Mon père était un fervent croyant du destin. A ma mère, mon frère ou moi, il parlait souvent de ce qui était écrit d’avance. Depuis toujours, j’étais en désaccord avec lui. Je n’y crois pas, je crois seulement en la destinée que l’on se crée. Pour mon père, sa maladie était écrite. C’était le destin, qu’il tombe malade. C’était le destin, que sa maladie se généralise rapidement. C’était le destin, qu’il sente la mort se rapprocher.

J’aimerais avoir cette discussion avec lui maintenant. Si sa mort était ainsi écrite, alors toute responsabilité serait levée et nos coeurs plus légers. Le « si » qui marchande ne serait plus. Et « si » je l’avais encouragé à aller voir un docteur plus tôt n’existerait plus. Et « si » j’avais été là plus souvent n’aurait jamais été pensé. Toutes ces hypothèses qui nous torturent l’esprit s’évaporent grâce au destin.

Il y a peu de temps, je me suis souvenue d’une phrase qu’il m’avait lancée pendant mon adolescente. Un après-midi, alors qu’il était revenu d’une fête de notre village bien arrosé, il m’avait appelé à m’assoir près de lui, sur les escaliers de notre maison. Il m’avait alors fait promettre quelque chose de particulier, et plutôt morbide. Il m’avait demandé de venir le voir sur sa tombe quand je serai enceinte. Quand on a 12 ou 13 ans, on se dit que nos parents sont vieux, et qu’ainsi, si un jour je suis enceinte, il serait très probable qu’ils seraient mort. A l’époque, ça ne me paraissait donc pas bizarre et tout à fait plausible. En réalité, quand mon père m’a dit cela, il avait à peine 40 ans.
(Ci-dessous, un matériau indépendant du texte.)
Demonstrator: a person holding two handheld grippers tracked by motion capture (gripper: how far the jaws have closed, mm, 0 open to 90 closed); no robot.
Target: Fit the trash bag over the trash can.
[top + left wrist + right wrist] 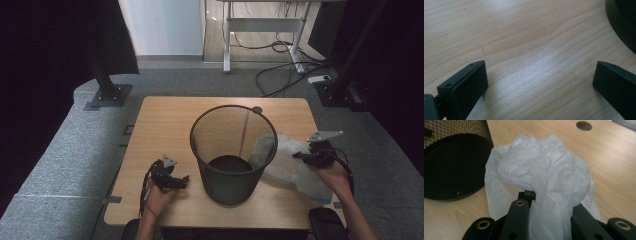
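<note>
The right gripper (306, 155) was clamped on a thin plastic bag (541, 170) lying on the table (165, 120) just right of the mesh bin (233, 150). The left gripper (540, 85) stood apart over bare wood. The bag looked light, limp and slippery, probably best held by bunched film; open tabletop remained beyond it.

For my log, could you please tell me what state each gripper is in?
Left gripper: open, empty, above the wooden table.
Right gripper: shut on the crumpled translucent white plastic bag.
</note>
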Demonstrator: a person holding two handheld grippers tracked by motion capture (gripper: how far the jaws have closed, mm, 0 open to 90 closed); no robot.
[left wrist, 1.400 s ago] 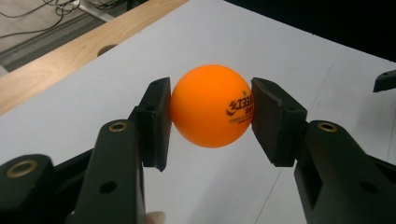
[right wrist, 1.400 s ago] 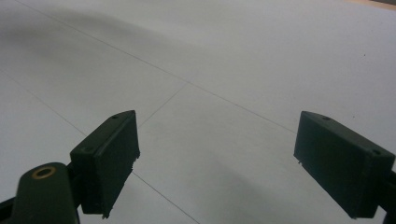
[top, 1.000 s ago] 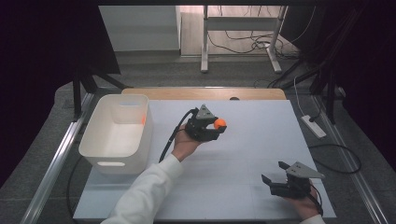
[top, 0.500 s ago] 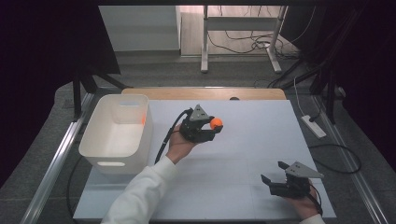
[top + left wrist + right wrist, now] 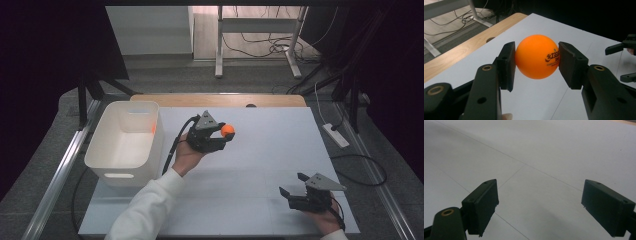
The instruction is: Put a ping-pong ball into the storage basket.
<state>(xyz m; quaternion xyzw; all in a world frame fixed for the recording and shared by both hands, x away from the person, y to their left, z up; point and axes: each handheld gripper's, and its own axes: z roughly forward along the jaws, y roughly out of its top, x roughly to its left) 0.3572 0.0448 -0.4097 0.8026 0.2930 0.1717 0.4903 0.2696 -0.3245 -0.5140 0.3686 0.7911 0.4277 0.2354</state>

Pourtant, il pensait que si un jour j’étais enceinte, il ne serait pas là pour le voir.

Et il aura raison. Car le jour où je serai enceinte, c’est à sa tombe que je le dirai. Au fond de lui, il se voyait mourir avant même de voir ses petits-enfants. Avant même d’être papy Didier. Il avait lu ce qui était écrit. Un an après sa mort, il m’aurait répondu, « c’est le destin ».